Assigned task: Give back the entries exactly, ending with the "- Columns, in" line.

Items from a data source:
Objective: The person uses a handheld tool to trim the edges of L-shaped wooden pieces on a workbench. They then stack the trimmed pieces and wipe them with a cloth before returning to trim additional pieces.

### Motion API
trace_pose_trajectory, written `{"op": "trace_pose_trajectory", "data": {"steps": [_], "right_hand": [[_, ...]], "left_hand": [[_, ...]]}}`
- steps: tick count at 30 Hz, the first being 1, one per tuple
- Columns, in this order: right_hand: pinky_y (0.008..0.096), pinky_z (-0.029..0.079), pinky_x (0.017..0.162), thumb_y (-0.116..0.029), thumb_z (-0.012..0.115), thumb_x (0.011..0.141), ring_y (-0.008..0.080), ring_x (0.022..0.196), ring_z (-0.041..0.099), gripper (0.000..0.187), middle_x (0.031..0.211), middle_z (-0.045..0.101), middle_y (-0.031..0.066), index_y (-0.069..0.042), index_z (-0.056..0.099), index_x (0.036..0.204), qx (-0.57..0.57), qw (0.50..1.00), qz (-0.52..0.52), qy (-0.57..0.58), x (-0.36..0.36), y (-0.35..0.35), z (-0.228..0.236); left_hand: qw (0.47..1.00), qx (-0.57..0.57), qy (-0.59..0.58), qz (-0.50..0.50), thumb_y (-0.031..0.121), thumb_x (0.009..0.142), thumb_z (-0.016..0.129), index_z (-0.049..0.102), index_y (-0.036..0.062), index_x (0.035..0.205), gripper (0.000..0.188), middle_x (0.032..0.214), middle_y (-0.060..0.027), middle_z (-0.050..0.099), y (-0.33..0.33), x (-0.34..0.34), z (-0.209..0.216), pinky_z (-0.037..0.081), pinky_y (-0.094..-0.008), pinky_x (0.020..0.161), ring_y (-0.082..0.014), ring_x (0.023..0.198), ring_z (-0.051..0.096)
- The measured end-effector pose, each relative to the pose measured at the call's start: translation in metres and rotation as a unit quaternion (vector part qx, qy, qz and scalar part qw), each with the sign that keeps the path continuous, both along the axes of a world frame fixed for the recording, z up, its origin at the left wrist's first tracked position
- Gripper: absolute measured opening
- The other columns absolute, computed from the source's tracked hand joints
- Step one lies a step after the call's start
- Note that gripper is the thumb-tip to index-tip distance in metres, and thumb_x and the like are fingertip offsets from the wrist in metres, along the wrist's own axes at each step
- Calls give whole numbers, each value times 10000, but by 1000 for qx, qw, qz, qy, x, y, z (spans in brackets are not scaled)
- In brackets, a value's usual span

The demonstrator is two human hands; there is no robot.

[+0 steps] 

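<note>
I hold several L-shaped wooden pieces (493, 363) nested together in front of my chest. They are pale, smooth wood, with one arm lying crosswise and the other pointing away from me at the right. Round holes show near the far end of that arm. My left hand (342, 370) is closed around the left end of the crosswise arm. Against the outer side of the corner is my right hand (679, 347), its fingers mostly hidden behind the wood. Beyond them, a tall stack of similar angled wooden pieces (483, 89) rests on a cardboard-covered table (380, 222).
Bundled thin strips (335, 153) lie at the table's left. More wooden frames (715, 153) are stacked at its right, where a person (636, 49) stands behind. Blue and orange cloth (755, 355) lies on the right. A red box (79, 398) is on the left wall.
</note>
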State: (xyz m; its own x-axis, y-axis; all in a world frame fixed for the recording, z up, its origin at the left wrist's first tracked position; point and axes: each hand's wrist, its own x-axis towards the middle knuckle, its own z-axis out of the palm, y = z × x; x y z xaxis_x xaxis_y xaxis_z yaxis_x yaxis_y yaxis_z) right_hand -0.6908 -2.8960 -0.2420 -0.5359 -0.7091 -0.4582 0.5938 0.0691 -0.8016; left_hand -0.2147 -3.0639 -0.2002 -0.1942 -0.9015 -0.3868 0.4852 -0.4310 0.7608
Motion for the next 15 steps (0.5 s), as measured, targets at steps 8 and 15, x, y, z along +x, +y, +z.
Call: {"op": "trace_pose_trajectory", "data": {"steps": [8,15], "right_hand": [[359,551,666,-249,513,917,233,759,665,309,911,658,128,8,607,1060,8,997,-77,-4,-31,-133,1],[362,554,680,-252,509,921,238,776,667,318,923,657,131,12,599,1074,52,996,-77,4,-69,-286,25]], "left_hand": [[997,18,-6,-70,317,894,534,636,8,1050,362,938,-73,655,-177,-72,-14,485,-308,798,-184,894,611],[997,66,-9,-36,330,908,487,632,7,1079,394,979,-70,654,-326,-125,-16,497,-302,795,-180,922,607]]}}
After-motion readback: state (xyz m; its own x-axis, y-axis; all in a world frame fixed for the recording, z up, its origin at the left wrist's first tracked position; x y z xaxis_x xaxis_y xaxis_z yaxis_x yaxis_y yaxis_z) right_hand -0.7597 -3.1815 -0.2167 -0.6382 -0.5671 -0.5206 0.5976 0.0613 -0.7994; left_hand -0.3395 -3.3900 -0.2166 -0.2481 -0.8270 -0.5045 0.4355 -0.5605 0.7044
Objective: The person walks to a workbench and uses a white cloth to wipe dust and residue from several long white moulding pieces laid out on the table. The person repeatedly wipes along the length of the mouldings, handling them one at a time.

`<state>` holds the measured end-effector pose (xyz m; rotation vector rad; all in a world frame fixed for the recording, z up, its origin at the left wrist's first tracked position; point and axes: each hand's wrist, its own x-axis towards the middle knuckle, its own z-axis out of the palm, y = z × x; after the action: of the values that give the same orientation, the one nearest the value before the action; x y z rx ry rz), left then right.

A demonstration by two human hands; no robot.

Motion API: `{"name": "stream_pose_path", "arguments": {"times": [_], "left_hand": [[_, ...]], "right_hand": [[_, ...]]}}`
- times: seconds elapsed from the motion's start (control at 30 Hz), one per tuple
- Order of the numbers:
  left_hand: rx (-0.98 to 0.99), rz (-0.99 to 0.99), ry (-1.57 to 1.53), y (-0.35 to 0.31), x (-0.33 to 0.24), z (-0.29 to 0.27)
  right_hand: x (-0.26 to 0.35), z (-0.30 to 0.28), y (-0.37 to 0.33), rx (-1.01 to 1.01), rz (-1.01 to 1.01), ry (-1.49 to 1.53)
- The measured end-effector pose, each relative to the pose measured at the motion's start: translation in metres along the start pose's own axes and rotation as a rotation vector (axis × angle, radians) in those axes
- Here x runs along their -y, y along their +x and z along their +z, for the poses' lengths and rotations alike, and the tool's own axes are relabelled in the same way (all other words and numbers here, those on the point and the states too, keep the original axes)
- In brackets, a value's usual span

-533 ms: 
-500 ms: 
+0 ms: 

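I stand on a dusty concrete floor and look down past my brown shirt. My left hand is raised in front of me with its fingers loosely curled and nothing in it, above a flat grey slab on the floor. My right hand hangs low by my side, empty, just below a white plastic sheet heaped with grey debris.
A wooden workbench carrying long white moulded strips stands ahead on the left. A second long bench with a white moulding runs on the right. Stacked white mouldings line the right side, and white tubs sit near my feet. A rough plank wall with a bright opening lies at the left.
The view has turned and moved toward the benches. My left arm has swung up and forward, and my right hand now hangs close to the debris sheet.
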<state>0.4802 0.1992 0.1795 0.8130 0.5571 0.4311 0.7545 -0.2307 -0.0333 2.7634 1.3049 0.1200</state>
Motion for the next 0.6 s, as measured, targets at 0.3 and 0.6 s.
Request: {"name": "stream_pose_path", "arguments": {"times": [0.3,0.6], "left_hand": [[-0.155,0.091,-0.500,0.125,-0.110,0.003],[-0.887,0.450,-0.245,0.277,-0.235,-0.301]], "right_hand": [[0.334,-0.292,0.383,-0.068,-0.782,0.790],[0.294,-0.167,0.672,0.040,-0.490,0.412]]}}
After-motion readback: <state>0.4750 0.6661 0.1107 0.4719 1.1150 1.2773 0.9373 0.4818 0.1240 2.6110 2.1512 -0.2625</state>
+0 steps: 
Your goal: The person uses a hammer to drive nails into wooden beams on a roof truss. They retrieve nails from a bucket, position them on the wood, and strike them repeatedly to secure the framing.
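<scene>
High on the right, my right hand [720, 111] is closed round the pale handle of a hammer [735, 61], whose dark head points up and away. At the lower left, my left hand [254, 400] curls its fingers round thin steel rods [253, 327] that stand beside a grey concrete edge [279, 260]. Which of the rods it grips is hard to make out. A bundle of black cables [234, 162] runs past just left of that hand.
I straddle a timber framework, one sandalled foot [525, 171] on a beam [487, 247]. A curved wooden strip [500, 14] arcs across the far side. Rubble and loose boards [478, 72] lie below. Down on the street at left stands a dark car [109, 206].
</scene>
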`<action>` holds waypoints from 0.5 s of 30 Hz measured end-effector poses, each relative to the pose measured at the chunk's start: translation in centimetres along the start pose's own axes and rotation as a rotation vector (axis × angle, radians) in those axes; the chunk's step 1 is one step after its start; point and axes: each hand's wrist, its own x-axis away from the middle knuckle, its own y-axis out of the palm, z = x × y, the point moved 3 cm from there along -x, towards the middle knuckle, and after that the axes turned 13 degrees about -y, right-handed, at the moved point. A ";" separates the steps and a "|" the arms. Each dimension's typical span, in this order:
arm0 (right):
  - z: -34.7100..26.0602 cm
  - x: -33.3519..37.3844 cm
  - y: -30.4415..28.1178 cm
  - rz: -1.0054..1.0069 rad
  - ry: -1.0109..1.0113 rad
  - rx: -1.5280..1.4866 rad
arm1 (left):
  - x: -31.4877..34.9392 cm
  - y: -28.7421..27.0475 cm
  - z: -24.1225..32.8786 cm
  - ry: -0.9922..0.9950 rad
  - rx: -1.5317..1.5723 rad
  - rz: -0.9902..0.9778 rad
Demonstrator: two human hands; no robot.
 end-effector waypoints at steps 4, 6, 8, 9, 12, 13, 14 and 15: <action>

The completed task:
Objective: The person uses a handheld tool to trim the edges of L-shaped wooden pieces on a workbench. They then stack the trimmed pieces and wipe them with a cloth before returning to trim additional pieces.

### Motion API
trace_pose_trajectory, written `{"op": "trace_pose_trajectory", "data": {"steps": [_], "right_hand": [[_, ...]], "left_hand": [[_, ...]]}}`
- steps: tick count at 30 Hz, the first being 1, one per tuple
- Columns, in this order: right_hand: pinky_y (0.008..0.096), pinky_z (-0.029..0.079), pinky_x (0.017..0.162), thumb_y (-0.116..0.029), thumb_z (-0.012..0.115), thumb_x (0.011..0.141), ring_y (-0.008..0.080), ring_x (0.022..0.196), ring_z (-0.041..0.099), gripper (0.000..0.187), middle_x (0.031..0.211), middle_z (-0.045..0.101), middle_y (-0.031..0.066), index_y (-0.069..0.042), index_z (-0.056..0.099), index_x (0.036..0.204), qx (-0.57..0.57), qw (0.50..1.00), qz (-0.52..0.52), qy (-0.57..0.58), x (-0.36..0.36), y (-0.35..0.35), z (-0.228..0.236); left_hand: qw (0.47..1.00), qx (-0.57..0.57), qy (-0.59..0.58), qz (-0.50..0.50), thumb_y (-0.031..0.121), thumb_x (0.009..0.142), thumb_z (-0.016..0.129), index_z (-0.049..0.102), index_y (-0.036..0.062), index_x (0.035..0.205), gripper (0.000..0.188), middle_x (0.032..0.214), middle_y (-0.060..0.027), middle_z (-0.050..0.099), y (-0.33..0.33), x (-0.34..0.34), z (-0.209..0.216), pinky_z (-0.037..0.081), pinky_y (-0.094..-0.008), pinky_x (0.020..0.161), ring_y (-0.082..0.014), ring_x (0.023..0.198), ring_z (-0.051..0.096)

No further work remains on the exercise.